ACTION ITEM
Print out every line of the listing below without alteration.

PROVIDED MATERIAL
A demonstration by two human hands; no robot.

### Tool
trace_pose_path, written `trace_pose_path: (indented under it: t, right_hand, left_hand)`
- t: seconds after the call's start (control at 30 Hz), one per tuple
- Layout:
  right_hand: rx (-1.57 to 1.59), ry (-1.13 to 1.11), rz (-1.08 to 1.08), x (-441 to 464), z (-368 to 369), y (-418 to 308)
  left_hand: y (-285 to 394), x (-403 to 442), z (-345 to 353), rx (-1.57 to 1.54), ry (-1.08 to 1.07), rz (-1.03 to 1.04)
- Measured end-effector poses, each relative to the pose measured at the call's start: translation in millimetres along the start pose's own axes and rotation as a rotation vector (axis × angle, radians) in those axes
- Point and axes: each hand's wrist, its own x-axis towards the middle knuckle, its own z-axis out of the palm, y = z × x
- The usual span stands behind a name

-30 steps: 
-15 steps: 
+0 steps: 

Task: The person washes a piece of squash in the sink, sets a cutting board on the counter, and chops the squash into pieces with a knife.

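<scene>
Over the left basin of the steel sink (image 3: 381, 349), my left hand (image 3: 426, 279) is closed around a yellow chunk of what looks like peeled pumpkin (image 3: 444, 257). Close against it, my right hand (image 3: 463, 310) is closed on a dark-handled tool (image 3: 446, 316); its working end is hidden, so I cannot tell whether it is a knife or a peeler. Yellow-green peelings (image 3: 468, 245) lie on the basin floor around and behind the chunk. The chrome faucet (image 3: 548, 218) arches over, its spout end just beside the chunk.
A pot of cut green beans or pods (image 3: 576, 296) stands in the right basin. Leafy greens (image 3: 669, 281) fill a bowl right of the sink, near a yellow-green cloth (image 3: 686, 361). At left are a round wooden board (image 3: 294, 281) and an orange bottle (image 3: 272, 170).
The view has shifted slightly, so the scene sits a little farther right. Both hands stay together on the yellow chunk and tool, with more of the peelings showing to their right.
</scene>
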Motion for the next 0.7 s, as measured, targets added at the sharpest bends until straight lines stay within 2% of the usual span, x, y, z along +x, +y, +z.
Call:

TASK RESPONSE
A demonstration by two human hands; no robot.

### Tool
trace_pose_path, written `trace_pose_path: (indented under it: t, right_hand, left_hand)`
- t: seconds after the call's start (control at 30 Hz), one per tuple
- Layout:
  right_hand: rx (-1.57 to 1.59), ry (-1.13 to 1.11), rz (-1.08 to 1.08), x (-441 to 464), z (-368 to 369), y (-418 to 308)
  left_hand: y (-285 to 394), x (-403 to 442), z (-345 to 353), rx (-1.57 to 1.54), ry (-1.08 to 1.07), rz (-1.03 to 1.04)
- Measured end-effector poses, each relative to the pose measured at the call's start: translation in millimetres along the start pose's own axes and rotation as a rotation vector (axis × angle, radians) in those axes
- Point and axes: each hand's wrist, its own x-axis towards the middle knuckle, its own z-axis out of the palm, y = z × x
- The usual span stands behind a name

-30 steps: 
-15 steps: 
+0 steps: 

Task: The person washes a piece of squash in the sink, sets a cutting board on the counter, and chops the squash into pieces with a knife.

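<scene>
Over the left basin of the steel sink (image 3: 381, 349), my left hand (image 3: 426, 279) is closed around a yellow chunk of what looks like peeled pumpkin (image 3: 444, 257). Close against it, my right hand (image 3: 463, 310) is closed on a dark-handled tool (image 3: 446, 316); its working end is hidden, so I cannot tell whether it is a knife or a peeler. Yellow-green peelings (image 3: 468, 245) lie on the basin floor around and behind the chunk. The chrome faucet (image 3: 548, 218) arches over, its spout end just beside the chunk.
A pot of cut green beans or pods (image 3: 576, 296) stands in the right basin. Leafy greens (image 3: 669, 281) fill a bowl right of the sink, near a yellow-green cloth (image 3: 686, 361). At left are a round wooden board (image 3: 294, 281) and an orange bottle (image 3: 272, 170).
The view has shifted slightly, so the scene sits a little farther right. Both hands stay together on the yellow chunk and tool, with more of the peelings showing to their right.
</scene>
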Motion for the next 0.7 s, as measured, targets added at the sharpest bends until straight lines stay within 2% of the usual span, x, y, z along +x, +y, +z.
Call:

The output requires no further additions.